"How I got that there bird was like this," he began. "It were about
half after four in the morning, summer before last, an' I was just
having what I may call my beauty sleep, when all of a sudding there
came a most thundering rat-a-tat-tat at the door.
"'Good Lord,' says my missus, 'whatever is that?'
"'Sounds like a knock at the door,' says I. 'Just slip on your thingamy
an' go see.'
"'No,' she says, 'you must go, it might be a man.'
"'No,' I says, 'it ain't nothing of such consekince as that. It's only
an old woman come to borrow some castor oil.'
"So she went and bimeby comes back and says: 'It's a man that's called
to see you an' it's very important.'
"'Tell him I'm in bed,' says I, 'and can't get up till six o'clock.'
"Well, after a lot of grumbling, she went again, then came back and
says the man won't go away till he seen me, as it's very important.
'Something about a bird,' she says.
"'A bird!' I says, 'what d'you mean by a bird?'
"'A rook!' she says.
"'A rook!' says I. 'Is he a madman, or what?'
"'He's a man at the door,' she says, 'an' he won't go away till he sees
you, so you'd better git up and see him.'
"'All right, old woman,' I says, 'I'll git up as you say I must, and
I'll smash him. Get me something to put on,' I says.
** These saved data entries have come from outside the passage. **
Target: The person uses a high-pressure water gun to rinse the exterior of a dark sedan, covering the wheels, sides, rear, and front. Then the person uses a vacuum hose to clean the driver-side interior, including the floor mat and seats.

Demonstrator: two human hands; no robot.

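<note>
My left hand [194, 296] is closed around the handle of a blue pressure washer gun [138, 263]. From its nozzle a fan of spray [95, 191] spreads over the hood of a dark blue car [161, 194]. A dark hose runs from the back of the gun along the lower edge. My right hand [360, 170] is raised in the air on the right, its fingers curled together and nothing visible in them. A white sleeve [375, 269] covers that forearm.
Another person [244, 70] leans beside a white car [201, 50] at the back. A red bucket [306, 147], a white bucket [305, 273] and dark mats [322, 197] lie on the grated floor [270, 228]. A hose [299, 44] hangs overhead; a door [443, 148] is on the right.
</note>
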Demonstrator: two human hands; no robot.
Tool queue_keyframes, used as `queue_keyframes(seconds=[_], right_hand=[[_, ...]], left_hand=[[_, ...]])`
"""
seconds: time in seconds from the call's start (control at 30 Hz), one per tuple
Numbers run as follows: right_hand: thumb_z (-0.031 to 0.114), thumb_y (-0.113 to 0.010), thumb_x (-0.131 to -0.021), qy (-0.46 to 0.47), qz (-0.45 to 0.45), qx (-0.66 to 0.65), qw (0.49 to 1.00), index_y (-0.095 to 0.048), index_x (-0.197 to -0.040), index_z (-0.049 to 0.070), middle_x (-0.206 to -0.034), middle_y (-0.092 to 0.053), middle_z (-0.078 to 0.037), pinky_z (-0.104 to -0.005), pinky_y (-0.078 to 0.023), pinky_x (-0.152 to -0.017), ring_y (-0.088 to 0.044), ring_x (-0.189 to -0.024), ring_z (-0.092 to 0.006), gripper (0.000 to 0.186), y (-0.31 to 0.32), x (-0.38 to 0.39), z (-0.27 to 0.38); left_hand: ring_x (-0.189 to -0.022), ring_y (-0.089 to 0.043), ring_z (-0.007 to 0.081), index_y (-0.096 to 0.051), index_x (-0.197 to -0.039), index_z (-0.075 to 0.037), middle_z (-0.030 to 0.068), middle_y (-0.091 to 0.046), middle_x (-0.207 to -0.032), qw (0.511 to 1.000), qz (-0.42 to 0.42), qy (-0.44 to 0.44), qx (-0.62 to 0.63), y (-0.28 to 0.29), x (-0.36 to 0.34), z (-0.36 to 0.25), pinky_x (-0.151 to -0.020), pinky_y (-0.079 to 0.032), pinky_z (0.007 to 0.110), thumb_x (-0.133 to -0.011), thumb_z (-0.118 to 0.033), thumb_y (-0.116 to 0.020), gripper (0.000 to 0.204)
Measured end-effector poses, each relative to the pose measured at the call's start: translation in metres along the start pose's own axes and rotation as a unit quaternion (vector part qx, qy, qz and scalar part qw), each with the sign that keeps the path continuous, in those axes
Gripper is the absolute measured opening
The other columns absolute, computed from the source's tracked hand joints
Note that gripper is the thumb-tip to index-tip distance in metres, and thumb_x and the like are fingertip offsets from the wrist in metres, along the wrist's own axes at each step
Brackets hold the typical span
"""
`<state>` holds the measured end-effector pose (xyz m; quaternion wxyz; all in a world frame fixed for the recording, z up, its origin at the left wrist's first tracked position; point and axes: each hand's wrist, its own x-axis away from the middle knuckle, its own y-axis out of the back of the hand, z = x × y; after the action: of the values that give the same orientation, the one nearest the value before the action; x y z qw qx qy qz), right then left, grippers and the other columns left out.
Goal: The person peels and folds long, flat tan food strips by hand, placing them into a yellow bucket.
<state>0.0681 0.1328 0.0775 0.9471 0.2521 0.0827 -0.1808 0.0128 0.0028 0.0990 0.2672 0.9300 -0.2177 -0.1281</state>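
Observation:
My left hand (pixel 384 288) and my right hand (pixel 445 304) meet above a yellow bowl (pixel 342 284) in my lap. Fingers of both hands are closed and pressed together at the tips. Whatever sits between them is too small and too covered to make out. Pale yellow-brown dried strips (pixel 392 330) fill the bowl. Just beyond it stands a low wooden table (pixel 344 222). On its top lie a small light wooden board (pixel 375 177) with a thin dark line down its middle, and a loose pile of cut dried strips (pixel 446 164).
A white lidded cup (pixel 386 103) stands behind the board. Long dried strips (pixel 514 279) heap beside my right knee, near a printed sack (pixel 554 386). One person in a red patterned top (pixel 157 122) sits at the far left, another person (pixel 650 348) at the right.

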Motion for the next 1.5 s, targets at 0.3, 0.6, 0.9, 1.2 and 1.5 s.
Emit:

"'No,' she says, 'don't smash him'; and she give me something to put on,
weskit and trousers, so I put on the weskit and got one foot in a
slipper, and went out to him with the trousers in my hand. And there he
was at the door, sure enough, a tramp!
"'Now, my man,' says I, very severe-like, 'what's this something
important you've got me out of bed at four of the morning for? Is it
the end of the world, or what?'
"He looked at me quite calm and said it was something important but not
that - not the end of the world. 'I'm sorry to disturb you,' he says,
'but women don't understand things properly,' he says, 'an' I always
think it best to speak to a man.'
"'That's all very well,' I says, 'but how long do you intend to keep me
here with nothing but this on?'
"'I'm just coming to it,' he says, not a bit put out. 'It's like this,'
he says. 'I'm from the north - Newcastle way - an' on my way to
Dorchester, looking for work,' he says.
"'Yes, I see you are!' says I, looking him up and down, fierce-like.